Cost of sales and gross margin. Cost of sales increased by $2.0 million, or 1.0%, to $200.2 million for the three months ended March 31, 2023 from $198.2 million for the three months ended March 31, 2022. Our gross margin decreased to 42.3% for the three months ended March 31, 2023 from 46.4% for the three months ended March 31, 2022. The decrease in gross margin was driven by an increase in costs of products sold from inventory, an increase in manufacturing costs, an increase in provisions for excess and obsolete inventory and an increase in shipping costs and tariffs as a percentage of sales, partially offset by higher absorption of manufacturing expenses as a percentage of sales. The strong U.S. dollar has negatively affected gross margin because a disproportionate amount of our manufacturing costs are denominated in U.S. dollars as compared to our sales which are predominantly in foreign currency.
Sales and marketing expense. Sales and marketing expense increased by $0.7 million, or 3.4%, to $21.1 million for the three months ended March 31, 2023 compared with $20.4 million for the three months ended March 31, 2022. The increase is due to personnel and related costs, off set by lower trade fairs and exhibits and lower depreciation and amortization expenses. As a percentage of sales, sales and marketing expense increased to 6.1% from 5.5% for the three months ended March 31, 2023 and 2022, respectively.

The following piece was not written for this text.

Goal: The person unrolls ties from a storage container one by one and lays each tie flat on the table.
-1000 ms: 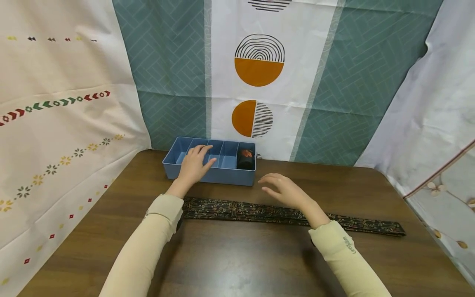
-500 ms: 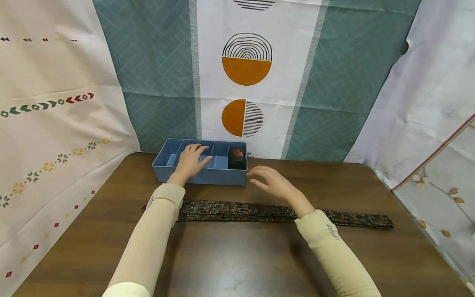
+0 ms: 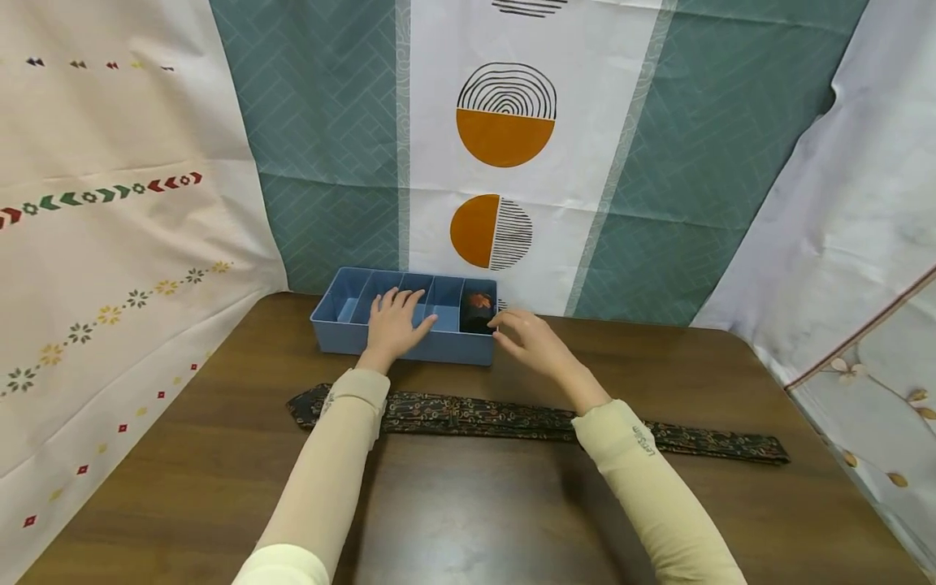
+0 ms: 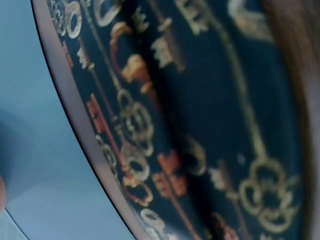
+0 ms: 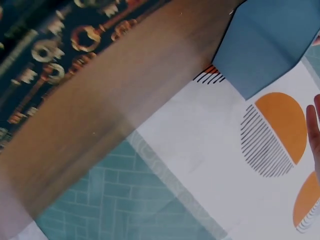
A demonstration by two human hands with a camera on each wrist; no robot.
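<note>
A blue divided box (image 3: 405, 345) stands at the back of the table. In its rightmost compartment sits a rolled black item (image 3: 478, 314) with an orange leaf motif. My left hand (image 3: 393, 325), fingers spread, overlaps the box's middle compartments. My right hand (image 3: 532, 340) is at the box's right front corner, fingertips right at the rim beside the black roll, with a gap between thumb and fingers. In front of the box, a dark necktie (image 3: 497, 418) with a key pattern lies stretched across the table, partly hidden under both forearms. The necktie (image 4: 210, 115) fills most of the left wrist view.
The brown wooden table (image 3: 468, 504) extends toward me. Behind it hangs a patterned curtain (image 3: 329, 146), close to the box's back. Cloth also hangs along the left and right sides. The box's other compartments show bare blue walls.
My right hand has moved left to the box's corner by the black roll. My left hand has shifted right over the box with its fingers spreading, and the necktie's pointed left end shows more.
</note>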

Research and development expense. Research and development expense decreased by $10.7 million, or 31.9%, to $22.8 million for the three months ended March 31, 2023, compared to $33.5 million for the three months ended March 31, 2022. Decreases in personnel and related costs, expense for materials used for research and development projects and amortization of production licenses are primarily the result of the divestiture of our telecommunications transmission product line in the third quarter of 2022. Further, depreciation expenses decreases are primarily the result of the Russia long-lived asset impairment in 2022. As a percentage of sales, research and development expense decreased to 6.6% for the three months ended March 31, 2023 from 9.1% for the three months ended March 31, 2022.

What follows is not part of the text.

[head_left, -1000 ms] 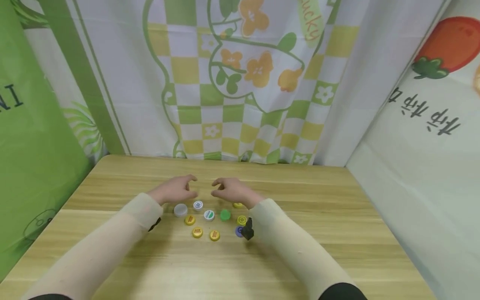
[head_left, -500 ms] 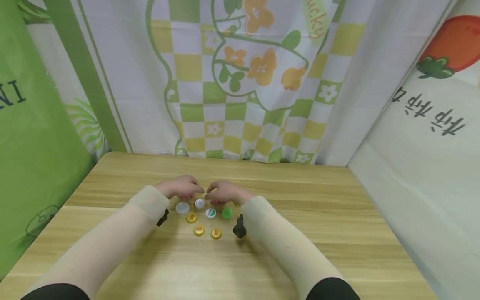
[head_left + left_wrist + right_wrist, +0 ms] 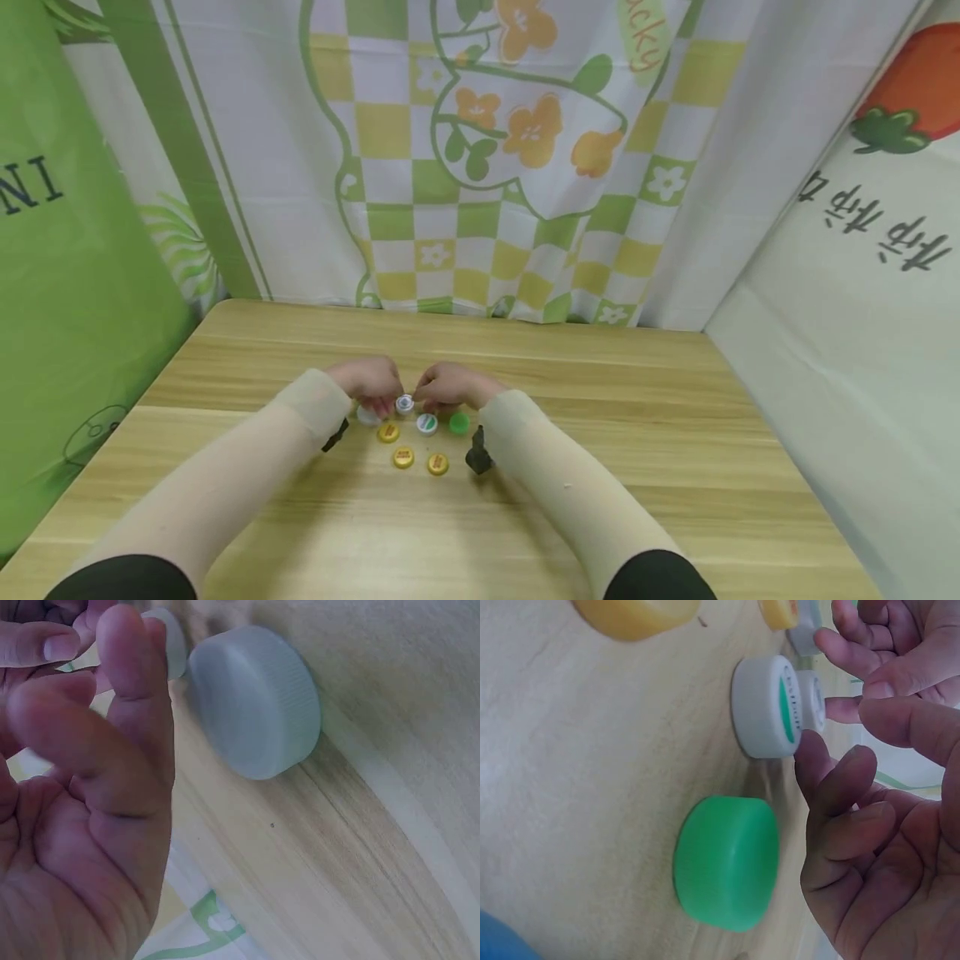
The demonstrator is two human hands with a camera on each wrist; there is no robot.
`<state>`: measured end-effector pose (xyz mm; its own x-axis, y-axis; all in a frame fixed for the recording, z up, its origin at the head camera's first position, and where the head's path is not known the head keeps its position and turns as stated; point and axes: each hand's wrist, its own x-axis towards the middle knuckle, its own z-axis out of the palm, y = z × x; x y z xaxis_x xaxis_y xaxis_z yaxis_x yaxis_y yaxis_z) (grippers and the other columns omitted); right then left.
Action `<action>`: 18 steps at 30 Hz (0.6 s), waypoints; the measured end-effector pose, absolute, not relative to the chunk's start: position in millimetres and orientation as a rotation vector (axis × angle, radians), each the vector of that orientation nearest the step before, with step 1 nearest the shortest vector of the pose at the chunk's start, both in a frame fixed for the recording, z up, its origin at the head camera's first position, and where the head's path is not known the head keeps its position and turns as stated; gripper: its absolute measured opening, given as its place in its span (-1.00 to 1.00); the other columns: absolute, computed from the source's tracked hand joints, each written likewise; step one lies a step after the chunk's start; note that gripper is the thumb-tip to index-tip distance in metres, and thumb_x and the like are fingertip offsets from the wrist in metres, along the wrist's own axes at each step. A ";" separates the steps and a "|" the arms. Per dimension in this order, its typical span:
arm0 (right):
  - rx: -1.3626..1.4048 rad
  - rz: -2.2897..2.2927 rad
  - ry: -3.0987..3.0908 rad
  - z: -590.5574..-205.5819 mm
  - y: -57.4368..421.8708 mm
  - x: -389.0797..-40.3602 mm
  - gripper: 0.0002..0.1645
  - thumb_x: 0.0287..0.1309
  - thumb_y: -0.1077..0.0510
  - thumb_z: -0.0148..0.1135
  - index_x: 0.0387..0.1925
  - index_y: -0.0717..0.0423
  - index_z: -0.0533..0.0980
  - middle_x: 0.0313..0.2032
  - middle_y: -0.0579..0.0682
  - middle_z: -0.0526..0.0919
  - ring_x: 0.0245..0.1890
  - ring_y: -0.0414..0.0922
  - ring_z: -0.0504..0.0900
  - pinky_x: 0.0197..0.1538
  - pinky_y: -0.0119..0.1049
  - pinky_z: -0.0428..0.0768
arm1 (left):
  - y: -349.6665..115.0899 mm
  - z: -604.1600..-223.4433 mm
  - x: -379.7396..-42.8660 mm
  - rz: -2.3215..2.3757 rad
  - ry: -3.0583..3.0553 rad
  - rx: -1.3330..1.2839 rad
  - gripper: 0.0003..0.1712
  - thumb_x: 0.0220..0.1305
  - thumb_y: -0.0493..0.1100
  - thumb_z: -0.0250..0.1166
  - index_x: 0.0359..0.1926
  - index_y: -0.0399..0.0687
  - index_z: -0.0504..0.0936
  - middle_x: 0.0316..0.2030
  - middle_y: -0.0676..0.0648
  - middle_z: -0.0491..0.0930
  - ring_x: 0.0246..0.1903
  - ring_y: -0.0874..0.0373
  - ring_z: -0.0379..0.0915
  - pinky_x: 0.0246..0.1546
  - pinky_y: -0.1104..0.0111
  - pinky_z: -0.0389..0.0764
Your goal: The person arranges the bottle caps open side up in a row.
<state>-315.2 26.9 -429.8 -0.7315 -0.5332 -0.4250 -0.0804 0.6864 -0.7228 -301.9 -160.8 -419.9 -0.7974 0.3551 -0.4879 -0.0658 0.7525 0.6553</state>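
Several plastic bottle caps lie on the wooden table. My left hand [image 3: 369, 382] and right hand [image 3: 450, 385] reach down at either side of a small white cap [image 3: 405, 404], fingertips close together around it. In the right wrist view a left finger reaches to this cap's edge [image 3: 818, 701]. My right fingers [image 3: 847, 780] are loosely bent beside a white cap with a green mark [image 3: 757, 709]; a green cap [image 3: 726, 862] sits nearer the camera. A translucent cap [image 3: 255, 701] stands beside my left fingers [image 3: 139, 682]. No cap shows gripped in either hand.
Yellow caps with red print [image 3: 403, 457] lie toward the front of the group. A blue object [image 3: 502, 941] shows at the right wrist view's corner. The table [image 3: 600, 450] meets a patterned curtain [image 3: 487, 217] behind and cloth walls at both sides.
Both hands have come closer together and lower, onto the small white cap. My right forearm has shifted left, covering the yellow and blue caps that showed beside it.
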 end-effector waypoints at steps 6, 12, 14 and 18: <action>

General and administrative expense. General and administrative expense decreased by $0.6 million, or 2.0%, to $30.1 million for the three months ended March 31, 2023 from $30.7 million for the three months ended March 31, 2022. This change was primarily a result of lower depreciation expenses which were driven by impairment of Russian long-lived assets and the sale of our corporate aircraft in the fourth quarter of 2022, partially offset by increases in personnel and related costs. As a percentage of sales, general and administrative expense increased to 8.7% from 8.3% for the three months ended March 31, 2023 and 2022, respectively.
Effect of exchange rates on net sales, gross profit and operating expenses. We estimate that, if exchange rates relative to the U.S. dollar had been the same as one year ago, which were on average euro 0.89, Russian ruble 86, Japanese yen 116 and Chinese yuan 6.35, respectively, we estimate that net sales for the three months ended March 31, 2023 would have been $15.3 million higher, gross profit would have been $8.2 million higher and total operating expenses would have been $0.2 million higher.
Other restructuring charges Other restructuring charges of $0.2 million were related to personnel related restructuring charges and other post employment benefits in Russia. Refer to above "Factors and Trends That Affect Our Operations and Financial Results", section Russia-Ukraine Conflict for further detail.
Gain on foreign exchange. We benefited from a foreign exchange transaction gain of $2.7 million for the three months ended March 31, 2023 as compared to a $5.8 million gain for the three months ended March 31, 2022. Our European and Russian subsidiaries have certain net assets denominated in U.S. dollars, and our Chinese subsidiary has certain net liabilities denominated in U.S. dollars. The foreign exchange gain for the three months ended March 31, 2023 was primarily attributable to gains from the depreciation of Russian ruble and the appreciation of Chinese yuan, partially offset by loss from the appreciation of the euro as compared to the U.S. dollar.
Interest income (expense), net. Interest income, net was $7.5 million for the three months ended March 31, 2023 as compared to interest expense, net of $0.1 million for three months ended March 31, 2022. The change in interest income (expense), net, was due to an increase in yields on cash equivalents and short term investments.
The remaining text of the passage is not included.